Overcoming Failure in Your Career A Model for Acknowledging and Moving Forward

This blog post is part of the 2016 Next Top Credit Union Executive competition originally posted October 14, 2016.

Failure is such a big word and has multiple underpinnings. Stigma, shame, fault, hopeless, disconnection, blame, financial worries, relationship breakdowns, loss of hope, and crushed dreams are a few that come to mind. I’ve had failures in my career, two significantly substantial ones, that forced me into deep reflection and led me to ask myself these questions:

  1. Who am I?
  2. What do I offer?
  3. What is my vision of a perfect day?
  4. What kinds of conversations excite me and with what types of people?
  5. How can I and how do I need to add value?

The journey of knowing who I am and who I am becoming began at the age of 16 and deepens at every turn.

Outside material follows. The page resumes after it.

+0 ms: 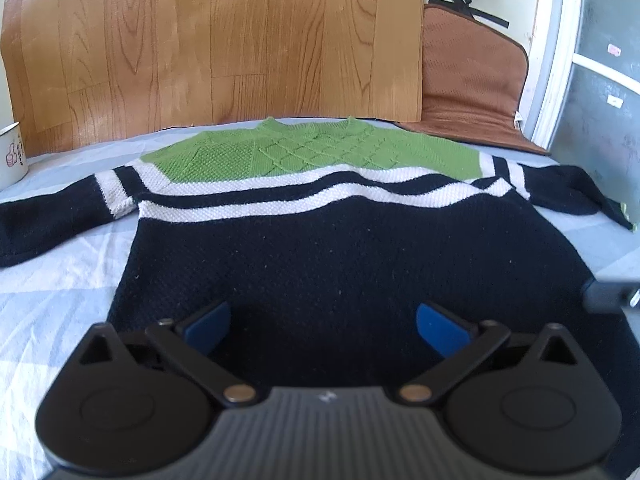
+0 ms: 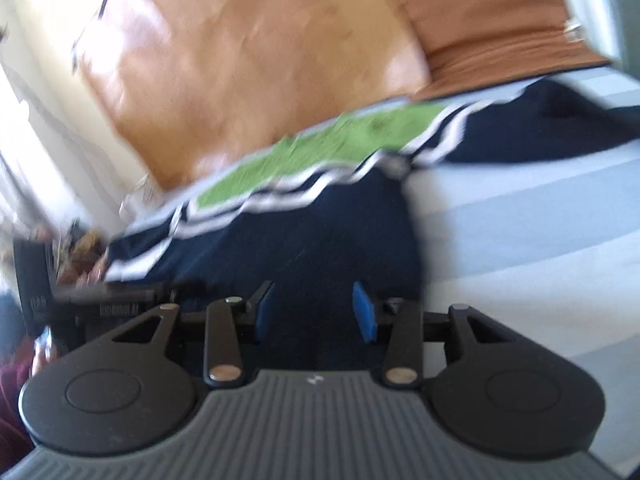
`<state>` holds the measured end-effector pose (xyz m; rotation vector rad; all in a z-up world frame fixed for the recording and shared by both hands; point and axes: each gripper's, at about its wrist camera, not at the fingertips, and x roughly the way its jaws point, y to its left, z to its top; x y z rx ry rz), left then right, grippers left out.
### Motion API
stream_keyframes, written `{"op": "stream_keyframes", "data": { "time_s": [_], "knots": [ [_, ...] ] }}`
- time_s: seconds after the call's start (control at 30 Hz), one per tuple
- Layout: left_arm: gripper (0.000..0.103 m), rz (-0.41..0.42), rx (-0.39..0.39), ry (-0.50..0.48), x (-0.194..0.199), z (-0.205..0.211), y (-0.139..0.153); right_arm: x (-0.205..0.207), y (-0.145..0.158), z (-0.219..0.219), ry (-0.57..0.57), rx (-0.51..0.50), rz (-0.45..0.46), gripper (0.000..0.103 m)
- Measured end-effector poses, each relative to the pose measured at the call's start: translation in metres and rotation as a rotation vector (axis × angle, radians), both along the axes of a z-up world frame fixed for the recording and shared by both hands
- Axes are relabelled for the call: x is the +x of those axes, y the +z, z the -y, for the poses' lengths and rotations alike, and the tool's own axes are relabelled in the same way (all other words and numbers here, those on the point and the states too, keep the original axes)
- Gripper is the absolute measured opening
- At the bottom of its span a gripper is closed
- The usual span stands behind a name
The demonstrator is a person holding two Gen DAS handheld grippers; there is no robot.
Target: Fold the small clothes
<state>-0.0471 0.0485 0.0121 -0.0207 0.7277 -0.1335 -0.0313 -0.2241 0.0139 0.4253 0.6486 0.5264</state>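
Note:
A small knit sweater [image 1: 332, 248], navy with white stripes and a green yoke, lies flat on a pale blue checked cloth [image 1: 52, 312], both sleeves spread out to the sides. My left gripper [image 1: 322, 326] is open and empty, low over the navy hem in the middle. In the blurred, tilted right wrist view the sweater [image 2: 320, 240] lies ahead, and my right gripper [image 2: 314, 312] is open and empty over its lower right corner. The left gripper [image 2: 108, 300] shows at that view's left edge.
A wood-grain board [image 1: 224, 44] stands behind the sweater. A brown mesh cushion [image 1: 468, 80] leans at the back right beside a white door frame [image 1: 560, 60]. A white enamel mug [image 1: 12, 152] stands at the far left.

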Motion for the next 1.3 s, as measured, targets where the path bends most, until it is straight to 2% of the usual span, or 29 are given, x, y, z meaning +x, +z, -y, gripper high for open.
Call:
{"op": "stream_keyframes", "data": {
  "time_s": [0.17,0.27,0.37,0.47,0.53,0.63,0.7,0.8,0.87,0.93,0.97,1.0,1.03,1.07,1.13,1.2,1.27,1.3],
  "knots": [
    [0.103,-0.011,0.082,-0.004,0.001,0.010,-0.003,-0.006,0.010,0.069,-0.312,0.077,0.010,0.047],
    [0.103,-0.011,0.075,-0.004,0.002,0.008,-0.003,-0.005,0.004,0.107,-0.487,0.162,-0.042,0.049],
    [0.103,-0.004,0.050,0.000,0.001,0.004,-0.002,0.004,-0.007,0.136,-0.599,0.282,-0.087,0.054],
    [0.103,0.007,-0.003,0.007,0.000,-0.004,-0.001,0.013,-0.010,0.156,-0.725,0.264,-0.093,0.056],
    [0.103,0.010,-0.029,0.008,-0.001,-0.009,0.000,0.017,-0.004,0.161,-0.762,0.143,-0.046,0.056],
    [0.103,0.011,-0.037,0.008,0.000,-0.009,0.001,0.025,0.007,0.141,-0.739,-0.238,0.052,0.056],
    [0.103,0.010,-0.030,0.010,0.000,-0.008,0.001,0.024,0.006,0.126,-0.647,-0.448,0.115,0.058],
    [0.103,0.008,-0.022,0.014,0.002,-0.007,0.001,0.032,-0.003,0.102,-0.493,-0.696,0.173,0.064],
    [0.103,0.005,-0.012,0.022,0.004,-0.007,0.000,0.049,-0.014,0.091,-0.416,-0.817,0.148,0.064],
    [0.103,0.002,0.010,0.027,0.006,-0.004,-0.001,0.060,-0.021,0.094,-0.390,-0.878,0.158,0.062],
    [0.103,0.001,0.019,0.027,0.007,-0.003,-0.001,0.067,-0.021,0.097,-0.382,-0.893,0.152,0.055],
    [0.103,0.000,0.026,0.028,0.007,-0.002,-0.002,0.075,-0.019,0.103,-0.374,-0.891,0.127,0.017],
    [0.103,0.000,0.029,0.028,0.007,-0.002,-0.002,0.085,-0.014,0.113,-0.381,-0.864,0.070,0.008],
    [0.103,0.000,0.029,0.027,0.007,-0.002,-0.002,0.090,-0.006,0.126,-0.399,-0.794,0.026,0.006],
    [0.103,0.001,0.022,0.026,0.007,-0.004,-0.002,0.099,0.021,0.160,-0.438,-0.570,-0.044,0.006],
    [0.103,0.003,0.016,0.026,0.007,-0.005,-0.002,0.095,0.052,0.190,-0.452,-0.354,-0.062,0.006],
    [0.103,0.003,0.014,0.025,0.008,-0.006,-0.002,0.092,0.077,0.216,-0.450,-0.220,-0.073,0.006],
    [0.103,0.003,0.014,0.025,0.008,-0.006,-0.002,0.094,0.086,0.225,-0.456,-0.192,-0.075,0.006]
  ]
}}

Someday, I’ll share more of the story of my senior year of high school. Today, however, question 5 is important in this context: “How can I and how do I need to add value?” The foundation of this question is dignity. It is beneficial when we determine how to use our unique leadership presence and expertise to add value for the sake of serving others.

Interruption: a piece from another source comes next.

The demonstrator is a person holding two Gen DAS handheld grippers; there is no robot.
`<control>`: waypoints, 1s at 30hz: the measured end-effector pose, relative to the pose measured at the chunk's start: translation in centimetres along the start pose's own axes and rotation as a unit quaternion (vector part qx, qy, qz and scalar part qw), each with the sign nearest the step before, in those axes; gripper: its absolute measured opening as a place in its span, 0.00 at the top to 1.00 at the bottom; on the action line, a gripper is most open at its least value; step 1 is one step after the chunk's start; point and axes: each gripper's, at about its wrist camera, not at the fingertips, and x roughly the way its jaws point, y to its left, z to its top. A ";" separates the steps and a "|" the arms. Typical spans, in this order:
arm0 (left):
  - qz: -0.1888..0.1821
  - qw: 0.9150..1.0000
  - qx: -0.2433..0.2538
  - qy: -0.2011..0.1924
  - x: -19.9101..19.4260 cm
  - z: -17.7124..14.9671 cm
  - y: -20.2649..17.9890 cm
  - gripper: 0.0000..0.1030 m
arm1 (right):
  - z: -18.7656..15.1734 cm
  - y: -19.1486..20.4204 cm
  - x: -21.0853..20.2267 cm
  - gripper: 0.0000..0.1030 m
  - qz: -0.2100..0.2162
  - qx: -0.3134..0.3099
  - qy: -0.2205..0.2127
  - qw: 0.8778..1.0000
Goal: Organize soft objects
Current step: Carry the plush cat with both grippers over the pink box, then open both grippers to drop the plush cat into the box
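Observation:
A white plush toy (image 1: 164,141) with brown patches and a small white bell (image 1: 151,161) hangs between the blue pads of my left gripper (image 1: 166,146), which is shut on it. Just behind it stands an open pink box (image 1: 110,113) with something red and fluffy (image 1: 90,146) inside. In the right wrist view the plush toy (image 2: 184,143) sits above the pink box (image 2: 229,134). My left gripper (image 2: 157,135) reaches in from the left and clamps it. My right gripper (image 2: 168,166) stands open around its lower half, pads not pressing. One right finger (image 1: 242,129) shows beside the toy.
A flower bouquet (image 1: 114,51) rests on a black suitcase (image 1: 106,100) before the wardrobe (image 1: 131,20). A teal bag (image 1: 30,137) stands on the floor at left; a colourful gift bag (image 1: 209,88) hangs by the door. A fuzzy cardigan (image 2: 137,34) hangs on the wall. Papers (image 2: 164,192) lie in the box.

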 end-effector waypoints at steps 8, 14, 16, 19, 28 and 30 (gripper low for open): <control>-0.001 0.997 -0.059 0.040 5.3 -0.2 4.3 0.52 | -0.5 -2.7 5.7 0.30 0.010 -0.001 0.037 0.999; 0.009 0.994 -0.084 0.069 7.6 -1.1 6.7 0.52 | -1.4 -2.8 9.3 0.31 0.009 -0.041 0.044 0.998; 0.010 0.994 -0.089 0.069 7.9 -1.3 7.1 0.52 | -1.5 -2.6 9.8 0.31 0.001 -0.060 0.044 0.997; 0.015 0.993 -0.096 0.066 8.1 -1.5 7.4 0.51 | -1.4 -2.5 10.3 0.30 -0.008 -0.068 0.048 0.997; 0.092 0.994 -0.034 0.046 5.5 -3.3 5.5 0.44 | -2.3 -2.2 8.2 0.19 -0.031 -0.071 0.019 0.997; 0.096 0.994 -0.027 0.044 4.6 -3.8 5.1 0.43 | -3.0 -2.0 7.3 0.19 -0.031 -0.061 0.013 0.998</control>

Many of the career failures I hear about in leadership-coaching or recruitment conversations occur due to one or all three of the following reasons: the vision of the role outweighed the ability of the candidate to perform as a leader, the incoming new hire assumed their perspective of culture is your culture and the reality check was left in the parking lot, or there was a serious misread of the candidate’s ability to perform as a leader with competent expertise.

The requirement for leaders to be effective is a strong requisite that can no longer be ignored. Being in that defining moment of failure is a poignant moment in career shaping. Something happened wherein you did not perform to the expectations of others. Take a couple of days to allow yourself to feel the failure in your body, and be sad, disappointed, and maybe angry, all of which are natural emotions related to grieving. If you still have a job, be mindful of your mood in the workplace. If you find yourself without employment, be aware of how your mood impacts your home and family. On the third day, intentionally shift to a generative reflection process.

  1. What did you assume that was not true? How did that happen?
  2. What was your biggest blind spot?
  3. What would you do over?
  4. What did you learn about yourself?
  5. Knowing what you now know, what is your true value proposition?
  6. What conversation do you need to be in and with whom?
  7. What are the circumstances in which you can add the greatest value and retain your dignity?

Notice that none of these questions are directed toward your manager. Yes, it takes two to be in a relationship, and as a leader, this defining moment is your learning moment.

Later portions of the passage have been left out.